Overview

Belantamab Mafodotin, Pomalidomide and Dexamethasone for the Treatment of High-Risk Myeloma

Status:
Not yet recruiting

Trial end date:
2024-10-21

Target enrollment:
0

Participant gender:
All

Summary

This phase II trial studies the effect of belantamab mafodotin, pomalidomide, and dexamethasone in treating patents with high-risk myeloma. Belantamab mafodotin is a monoclonal antibody, called belantamab, linked to a chemotherapy drug, called mafodotin. Belantamab is a form of targeted therapy because it attaches to specific molecules on the surface of cancer cells, known as BCMA receptors, and delivers mafodotin to kill them. Chemotherapy drugs, such as pomalidomide, work in different ways to stop the growth of cancer cells, either by killing the cells, by stopping them from dividing, or by stopping them from spreading. Anti-inflammatory drugs, such as dexamethasone lower the body's immune response and are used with other drugs in the treatment of some types of cancer. Giving belantamab mafodotin, pomalidomide, and dexamethasone may kill more cancer cells.

Phase:

Phase 2

Accepts Healthy Volunteers?

Details

Lead Sponsor:

Emory University

Collaborators:

GlaxoSmithKline
National Cancer Institute (NCI)

Treatments:

BB 1101
Dexamethasone
Dexamethasone acetate
Ichthammol
Pomalidomide

Criteria

Inclusion Criteria:

- Transplant-eligible myeloma patient that has undergone autologous stem cell transplant
(ASCT) within one year of their diagnosis and has achieved >= partial response (PR)
based on IMWG standard criteria. Patients will be enrolled within day 60-100 after
ASCT

- Patient's with high-risk disease defined as

- Presence of del(17p); t(4;14); t(14;16); t(14;20) by fluorescence in situ
hybridization (FISH) or by cytogenetics (CTG)

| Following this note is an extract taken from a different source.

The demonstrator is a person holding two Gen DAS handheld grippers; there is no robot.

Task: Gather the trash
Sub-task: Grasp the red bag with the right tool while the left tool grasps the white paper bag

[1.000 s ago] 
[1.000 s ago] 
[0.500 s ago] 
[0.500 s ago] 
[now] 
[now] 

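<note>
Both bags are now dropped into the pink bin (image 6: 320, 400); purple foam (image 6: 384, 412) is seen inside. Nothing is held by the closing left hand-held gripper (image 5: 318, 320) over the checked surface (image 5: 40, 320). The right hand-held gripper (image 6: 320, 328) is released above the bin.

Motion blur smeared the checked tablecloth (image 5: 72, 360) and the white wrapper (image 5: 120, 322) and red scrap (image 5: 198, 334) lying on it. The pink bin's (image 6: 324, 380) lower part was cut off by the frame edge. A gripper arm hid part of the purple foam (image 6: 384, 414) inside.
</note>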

- Plasma cell leukemia at diagnosis with >= 20% circulating plasma cells on
peripheral blood

- Participant must have an Eastern Cooperative Oncology Group (ECOG) performance status
of =< 2

- Participant must be >= 18 years of age

- Absolute neutrophil count (ANC) >=1.5 x 10^9/L (performed within 28 days of initiation
of protocol therapy unless otherwise specified)

- Hemoglobin >= 8.0 g/dL (performed within 28 days of initiation of protocol therapy
unless otherwise specified)

- Platelets >= 75 x 10^9/L (performed within 28 days of initiation of protocol therapy
unless otherwise specified)

- Total bilirubin =< 1.5 x upper limit of normal (ULN) (Isolated bilirubin >= 1.5 x ULN
is acceptable if bilirubin is fractionated and direct bilirubin < 35%) (performed
within 28 days of initiation of protocol therapy unless otherwise specified)

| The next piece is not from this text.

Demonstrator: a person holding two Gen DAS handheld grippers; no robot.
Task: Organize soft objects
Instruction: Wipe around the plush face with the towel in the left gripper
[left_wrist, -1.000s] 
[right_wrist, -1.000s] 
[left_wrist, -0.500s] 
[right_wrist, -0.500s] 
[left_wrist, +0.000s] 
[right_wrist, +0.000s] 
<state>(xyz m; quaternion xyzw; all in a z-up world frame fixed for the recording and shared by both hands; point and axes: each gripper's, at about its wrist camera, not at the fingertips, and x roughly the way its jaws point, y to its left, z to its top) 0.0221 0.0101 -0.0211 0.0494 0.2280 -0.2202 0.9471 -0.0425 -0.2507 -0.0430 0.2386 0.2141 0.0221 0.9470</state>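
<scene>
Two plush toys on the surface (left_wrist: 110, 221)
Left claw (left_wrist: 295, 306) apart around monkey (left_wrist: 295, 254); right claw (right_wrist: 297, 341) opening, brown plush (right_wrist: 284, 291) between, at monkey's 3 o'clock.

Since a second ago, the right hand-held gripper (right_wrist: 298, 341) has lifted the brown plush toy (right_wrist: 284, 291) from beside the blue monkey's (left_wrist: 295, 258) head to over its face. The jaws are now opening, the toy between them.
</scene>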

- Alanine aminotransferase (ALT) =< 2.5 x ULN (performed within 28 days of initiation of
protocol therapy unless otherwise specified)

- Estimated glomerular filtration rate (eGFR) >= 30 mL/min/ 1.73 m^2 (performed within
28 days of initiation of protocol therapy unless otherwise specified)

- Spot urine (albumin/creatinine ratios) < 500 mg/g (56 mg/mmol) (performed within 28
days of initiation of protocol therapy unless otherwise specified)

- Female participants: contraceptive use should be consistent with local regulations
regarding the methods of contraception for those participating in clinical studies. A
female participant is eligible to participate if she is not pregnant or breastfeeding,
and at least one of the following conditions applies:

- Is not a woman of childbearing potential (WOCBP) OR

- Is a WOCBP and using a contraceptive method that is highly effective (with a
failure rate of < 1% per year), preferably with low user dependency, during the
intervention period and for at least 4 months after the last dose of study
intervention and agrees not to donate eggs (ova, oocytes) for the purpose of
reproduction during this period. The investigator should evaluate the
effectiveness of the contraceptive method in relationship to the first dose of
study intervention.

WOCBP refers to sexually mature female, regardless of sexual orientation or whether they
have undergone tubal ligation, who: 1) has not undergone a hysterectomy or bilateral
oophorectomy; or 2) has not been naturally menopausal for at least 24 consecutive months. A
WOCBP must have a negative highly sensitive serum pregnancy test (as required by local
regulations) within 72 hours before the first dose of study intervention. The investigator
is responsible for review of medical history, menstrual history, and recent sexual activity
to decrease the risk for inclusion of a woman with a nearly undetected pregnancy.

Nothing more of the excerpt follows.